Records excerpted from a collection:
********

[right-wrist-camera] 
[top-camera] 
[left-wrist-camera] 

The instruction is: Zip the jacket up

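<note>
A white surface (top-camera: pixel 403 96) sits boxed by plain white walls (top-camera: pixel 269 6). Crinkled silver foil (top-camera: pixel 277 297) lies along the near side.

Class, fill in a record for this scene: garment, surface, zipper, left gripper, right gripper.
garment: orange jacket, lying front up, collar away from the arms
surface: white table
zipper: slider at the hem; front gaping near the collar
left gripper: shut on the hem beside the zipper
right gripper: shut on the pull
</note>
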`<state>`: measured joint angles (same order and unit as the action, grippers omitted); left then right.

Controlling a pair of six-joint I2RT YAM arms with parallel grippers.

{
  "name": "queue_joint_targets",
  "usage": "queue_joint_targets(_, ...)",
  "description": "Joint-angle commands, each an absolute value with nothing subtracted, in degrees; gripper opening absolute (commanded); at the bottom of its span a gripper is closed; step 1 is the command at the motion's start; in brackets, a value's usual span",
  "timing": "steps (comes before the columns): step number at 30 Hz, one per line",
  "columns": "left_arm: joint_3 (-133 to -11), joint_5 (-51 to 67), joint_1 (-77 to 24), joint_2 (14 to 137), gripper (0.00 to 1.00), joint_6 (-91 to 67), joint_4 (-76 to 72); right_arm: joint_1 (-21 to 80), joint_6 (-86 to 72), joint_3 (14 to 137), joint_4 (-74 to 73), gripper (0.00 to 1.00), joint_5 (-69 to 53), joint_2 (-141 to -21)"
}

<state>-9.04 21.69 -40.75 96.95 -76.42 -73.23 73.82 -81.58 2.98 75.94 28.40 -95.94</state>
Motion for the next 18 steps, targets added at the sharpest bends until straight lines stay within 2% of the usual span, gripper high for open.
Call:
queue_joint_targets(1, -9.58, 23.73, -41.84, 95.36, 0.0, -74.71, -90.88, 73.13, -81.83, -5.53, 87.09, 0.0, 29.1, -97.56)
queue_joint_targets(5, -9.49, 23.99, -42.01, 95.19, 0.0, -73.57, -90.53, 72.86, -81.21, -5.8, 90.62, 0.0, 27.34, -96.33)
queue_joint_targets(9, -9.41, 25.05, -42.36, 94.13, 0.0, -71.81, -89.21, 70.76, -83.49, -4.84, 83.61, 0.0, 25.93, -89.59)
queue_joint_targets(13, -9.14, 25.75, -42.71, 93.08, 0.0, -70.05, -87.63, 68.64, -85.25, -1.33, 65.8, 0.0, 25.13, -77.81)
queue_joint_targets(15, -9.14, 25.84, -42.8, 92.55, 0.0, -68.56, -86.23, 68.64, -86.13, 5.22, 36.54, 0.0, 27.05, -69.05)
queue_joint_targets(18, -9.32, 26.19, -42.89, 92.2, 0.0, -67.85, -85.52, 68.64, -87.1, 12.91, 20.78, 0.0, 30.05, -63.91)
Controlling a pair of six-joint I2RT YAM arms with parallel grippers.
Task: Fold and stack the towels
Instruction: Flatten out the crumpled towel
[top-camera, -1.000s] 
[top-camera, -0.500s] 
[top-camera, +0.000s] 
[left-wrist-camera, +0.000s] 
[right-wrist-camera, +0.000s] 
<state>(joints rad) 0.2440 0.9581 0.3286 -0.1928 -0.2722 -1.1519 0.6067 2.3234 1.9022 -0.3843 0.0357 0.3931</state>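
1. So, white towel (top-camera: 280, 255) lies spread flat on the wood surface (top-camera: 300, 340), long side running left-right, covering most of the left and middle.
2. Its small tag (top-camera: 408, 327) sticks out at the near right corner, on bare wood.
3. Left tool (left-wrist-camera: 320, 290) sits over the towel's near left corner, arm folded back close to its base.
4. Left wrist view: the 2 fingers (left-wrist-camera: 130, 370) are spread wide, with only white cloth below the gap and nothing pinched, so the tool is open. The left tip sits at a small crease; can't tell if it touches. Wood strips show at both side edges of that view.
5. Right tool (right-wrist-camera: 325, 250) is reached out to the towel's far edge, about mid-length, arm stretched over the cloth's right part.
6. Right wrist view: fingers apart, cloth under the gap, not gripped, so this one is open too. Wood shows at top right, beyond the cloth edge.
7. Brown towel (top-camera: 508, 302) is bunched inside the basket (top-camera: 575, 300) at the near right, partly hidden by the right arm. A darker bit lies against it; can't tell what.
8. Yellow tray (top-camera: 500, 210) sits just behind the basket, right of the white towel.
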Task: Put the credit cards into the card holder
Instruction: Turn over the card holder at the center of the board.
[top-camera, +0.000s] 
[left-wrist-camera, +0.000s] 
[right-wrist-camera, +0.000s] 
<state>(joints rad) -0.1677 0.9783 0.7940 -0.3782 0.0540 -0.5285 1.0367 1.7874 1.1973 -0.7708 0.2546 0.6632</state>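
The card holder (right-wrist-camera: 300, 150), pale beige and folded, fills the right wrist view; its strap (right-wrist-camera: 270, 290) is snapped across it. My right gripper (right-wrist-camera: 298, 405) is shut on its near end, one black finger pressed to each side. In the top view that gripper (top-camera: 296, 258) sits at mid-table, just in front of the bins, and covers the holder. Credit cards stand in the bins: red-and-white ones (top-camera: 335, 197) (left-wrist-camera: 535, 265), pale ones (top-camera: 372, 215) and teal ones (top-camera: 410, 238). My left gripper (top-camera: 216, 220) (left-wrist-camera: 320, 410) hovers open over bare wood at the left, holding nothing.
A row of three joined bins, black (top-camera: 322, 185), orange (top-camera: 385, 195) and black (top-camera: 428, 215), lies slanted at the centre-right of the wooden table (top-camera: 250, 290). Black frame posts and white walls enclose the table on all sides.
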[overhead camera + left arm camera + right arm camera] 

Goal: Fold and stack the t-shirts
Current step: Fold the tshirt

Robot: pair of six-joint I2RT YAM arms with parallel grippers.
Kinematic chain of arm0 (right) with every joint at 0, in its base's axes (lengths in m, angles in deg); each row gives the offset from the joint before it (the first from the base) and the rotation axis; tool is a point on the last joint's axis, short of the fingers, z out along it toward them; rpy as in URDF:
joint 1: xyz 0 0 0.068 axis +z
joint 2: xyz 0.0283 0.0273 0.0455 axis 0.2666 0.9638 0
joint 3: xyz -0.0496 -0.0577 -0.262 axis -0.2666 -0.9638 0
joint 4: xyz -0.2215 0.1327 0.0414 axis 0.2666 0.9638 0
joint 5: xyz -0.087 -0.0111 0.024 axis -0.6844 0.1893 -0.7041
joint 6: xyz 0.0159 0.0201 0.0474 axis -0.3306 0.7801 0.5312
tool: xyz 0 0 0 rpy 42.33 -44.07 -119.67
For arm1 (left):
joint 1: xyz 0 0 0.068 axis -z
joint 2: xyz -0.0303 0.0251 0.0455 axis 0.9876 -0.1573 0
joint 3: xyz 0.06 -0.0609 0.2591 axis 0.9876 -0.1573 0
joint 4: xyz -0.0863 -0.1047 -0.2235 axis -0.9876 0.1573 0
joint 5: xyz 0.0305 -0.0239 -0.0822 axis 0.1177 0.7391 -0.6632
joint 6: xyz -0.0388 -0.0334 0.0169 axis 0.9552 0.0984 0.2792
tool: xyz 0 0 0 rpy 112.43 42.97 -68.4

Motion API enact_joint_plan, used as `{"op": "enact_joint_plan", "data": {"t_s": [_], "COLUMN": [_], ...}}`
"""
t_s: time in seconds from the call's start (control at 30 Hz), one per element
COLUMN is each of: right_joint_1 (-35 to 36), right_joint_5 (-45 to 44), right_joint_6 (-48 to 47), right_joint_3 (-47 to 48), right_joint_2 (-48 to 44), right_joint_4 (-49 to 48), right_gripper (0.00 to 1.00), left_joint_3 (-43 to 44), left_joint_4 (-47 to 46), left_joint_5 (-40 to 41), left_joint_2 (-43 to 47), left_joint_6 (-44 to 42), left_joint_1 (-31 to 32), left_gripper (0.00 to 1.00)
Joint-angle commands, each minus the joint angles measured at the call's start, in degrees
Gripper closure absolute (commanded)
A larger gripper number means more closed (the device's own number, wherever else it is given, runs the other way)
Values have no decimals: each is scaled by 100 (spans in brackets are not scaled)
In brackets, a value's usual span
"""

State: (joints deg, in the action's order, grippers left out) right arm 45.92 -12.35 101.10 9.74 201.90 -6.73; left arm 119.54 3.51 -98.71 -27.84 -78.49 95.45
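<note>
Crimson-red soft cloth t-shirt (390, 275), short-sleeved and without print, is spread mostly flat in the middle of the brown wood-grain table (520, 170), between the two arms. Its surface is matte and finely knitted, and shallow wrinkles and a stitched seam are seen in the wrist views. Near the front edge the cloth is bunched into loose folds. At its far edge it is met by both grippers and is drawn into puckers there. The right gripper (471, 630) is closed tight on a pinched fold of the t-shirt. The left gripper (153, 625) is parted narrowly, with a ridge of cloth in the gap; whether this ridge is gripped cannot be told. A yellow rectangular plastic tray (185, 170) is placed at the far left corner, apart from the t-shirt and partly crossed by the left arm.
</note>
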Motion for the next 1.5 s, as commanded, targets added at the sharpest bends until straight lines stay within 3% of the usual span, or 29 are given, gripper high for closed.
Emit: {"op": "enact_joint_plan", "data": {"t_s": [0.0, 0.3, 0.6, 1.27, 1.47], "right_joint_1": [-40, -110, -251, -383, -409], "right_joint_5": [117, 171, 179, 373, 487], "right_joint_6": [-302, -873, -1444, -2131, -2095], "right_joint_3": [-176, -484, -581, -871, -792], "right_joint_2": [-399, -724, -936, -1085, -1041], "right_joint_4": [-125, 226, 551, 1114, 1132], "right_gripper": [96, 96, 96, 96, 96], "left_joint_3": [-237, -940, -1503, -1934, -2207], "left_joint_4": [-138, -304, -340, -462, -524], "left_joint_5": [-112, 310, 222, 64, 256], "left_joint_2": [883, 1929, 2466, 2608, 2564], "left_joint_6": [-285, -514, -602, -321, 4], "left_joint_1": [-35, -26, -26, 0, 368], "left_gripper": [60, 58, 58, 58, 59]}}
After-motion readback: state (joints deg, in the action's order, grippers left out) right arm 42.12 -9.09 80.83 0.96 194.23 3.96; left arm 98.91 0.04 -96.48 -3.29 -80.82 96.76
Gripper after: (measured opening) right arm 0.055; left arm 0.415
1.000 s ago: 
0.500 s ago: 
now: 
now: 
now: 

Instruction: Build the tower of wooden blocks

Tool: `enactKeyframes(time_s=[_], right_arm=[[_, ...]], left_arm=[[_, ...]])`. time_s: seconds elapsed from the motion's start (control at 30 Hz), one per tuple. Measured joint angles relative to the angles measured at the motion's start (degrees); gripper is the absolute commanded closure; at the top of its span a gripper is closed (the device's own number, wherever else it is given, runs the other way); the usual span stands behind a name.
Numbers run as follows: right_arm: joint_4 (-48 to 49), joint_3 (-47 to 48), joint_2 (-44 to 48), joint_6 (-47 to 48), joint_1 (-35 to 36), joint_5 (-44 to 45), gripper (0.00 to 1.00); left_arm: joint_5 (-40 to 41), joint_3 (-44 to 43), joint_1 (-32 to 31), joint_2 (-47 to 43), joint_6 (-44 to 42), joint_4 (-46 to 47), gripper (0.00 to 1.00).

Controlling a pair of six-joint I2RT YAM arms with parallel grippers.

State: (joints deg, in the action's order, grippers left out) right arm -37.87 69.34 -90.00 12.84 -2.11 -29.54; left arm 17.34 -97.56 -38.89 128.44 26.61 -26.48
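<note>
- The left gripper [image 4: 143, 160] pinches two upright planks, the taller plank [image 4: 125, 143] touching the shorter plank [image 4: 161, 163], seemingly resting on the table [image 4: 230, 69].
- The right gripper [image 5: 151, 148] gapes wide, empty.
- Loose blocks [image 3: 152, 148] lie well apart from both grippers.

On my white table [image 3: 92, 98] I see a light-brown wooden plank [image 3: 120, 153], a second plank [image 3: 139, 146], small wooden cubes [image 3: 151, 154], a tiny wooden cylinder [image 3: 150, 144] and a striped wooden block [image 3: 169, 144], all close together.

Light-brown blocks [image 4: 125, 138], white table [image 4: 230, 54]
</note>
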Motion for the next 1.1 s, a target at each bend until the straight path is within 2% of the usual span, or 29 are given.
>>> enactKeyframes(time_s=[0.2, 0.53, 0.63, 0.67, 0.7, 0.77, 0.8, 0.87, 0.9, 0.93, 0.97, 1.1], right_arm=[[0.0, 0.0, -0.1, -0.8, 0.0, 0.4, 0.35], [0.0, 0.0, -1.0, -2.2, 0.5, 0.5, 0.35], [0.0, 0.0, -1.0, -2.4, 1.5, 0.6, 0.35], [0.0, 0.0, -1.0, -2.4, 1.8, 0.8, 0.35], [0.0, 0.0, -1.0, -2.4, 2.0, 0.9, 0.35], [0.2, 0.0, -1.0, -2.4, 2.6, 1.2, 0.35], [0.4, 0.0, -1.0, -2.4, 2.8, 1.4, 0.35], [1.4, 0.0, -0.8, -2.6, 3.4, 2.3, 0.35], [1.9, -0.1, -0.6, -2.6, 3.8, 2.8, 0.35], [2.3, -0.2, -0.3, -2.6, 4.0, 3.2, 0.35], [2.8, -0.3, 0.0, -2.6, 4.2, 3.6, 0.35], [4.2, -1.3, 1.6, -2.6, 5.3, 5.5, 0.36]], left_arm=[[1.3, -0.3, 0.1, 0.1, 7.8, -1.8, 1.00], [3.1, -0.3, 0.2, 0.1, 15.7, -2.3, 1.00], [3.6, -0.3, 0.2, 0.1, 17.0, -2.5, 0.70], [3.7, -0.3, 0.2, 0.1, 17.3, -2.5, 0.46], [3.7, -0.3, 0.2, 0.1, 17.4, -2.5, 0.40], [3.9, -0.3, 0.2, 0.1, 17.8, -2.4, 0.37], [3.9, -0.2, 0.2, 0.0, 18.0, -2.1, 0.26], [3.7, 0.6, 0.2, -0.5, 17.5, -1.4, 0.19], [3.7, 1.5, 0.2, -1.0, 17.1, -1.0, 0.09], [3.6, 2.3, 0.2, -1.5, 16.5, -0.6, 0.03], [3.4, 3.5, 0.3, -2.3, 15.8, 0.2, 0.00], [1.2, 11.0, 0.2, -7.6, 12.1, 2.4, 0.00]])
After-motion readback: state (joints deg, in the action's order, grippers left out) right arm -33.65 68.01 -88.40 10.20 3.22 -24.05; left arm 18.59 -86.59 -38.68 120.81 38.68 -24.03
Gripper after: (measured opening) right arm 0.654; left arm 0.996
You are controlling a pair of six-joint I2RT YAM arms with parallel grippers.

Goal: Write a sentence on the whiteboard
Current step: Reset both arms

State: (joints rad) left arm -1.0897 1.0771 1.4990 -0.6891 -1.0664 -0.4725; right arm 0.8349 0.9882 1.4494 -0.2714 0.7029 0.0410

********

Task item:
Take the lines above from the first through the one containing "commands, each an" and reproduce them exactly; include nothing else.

Written response:
[right-wrist-camera] 
[top-camera] 
[left-wrist-camera] 

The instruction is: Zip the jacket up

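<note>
A white surface (top-camera: pixel 403 96) sits boxed by plain white walls (top-camera: pixel 269 6). Crinkled silver foil (top-camera: pixel 277 297) lies along the near side.

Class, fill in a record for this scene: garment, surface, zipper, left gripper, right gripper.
garment: orange jacket, lying front up, collar away from the arms
surface: white table
zipper: slider at the hem; front gaping near the collar
left gripper: shut on the hem beside the zipper
right gripper: shut on the pull
</note>
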`<state>`: measured joint angles (same order and unit as the action, grippers omitted); left then right.

Controlling a pair of six-joint I2RT YAM arms with parallel grippers.

{
  "name": "queue_joint_targets",
  "usage": "queue_joint_targets(_, ...)",
  "description": "Joint-angle commands, each an absolute value with nothing subtracted, in degrees; gripper opening absolute (commanded); at the bottom of its span a gripper is closed; step 1 is the command at the motion's start; in brackets, a value's usual span",

With that, the answer is finished.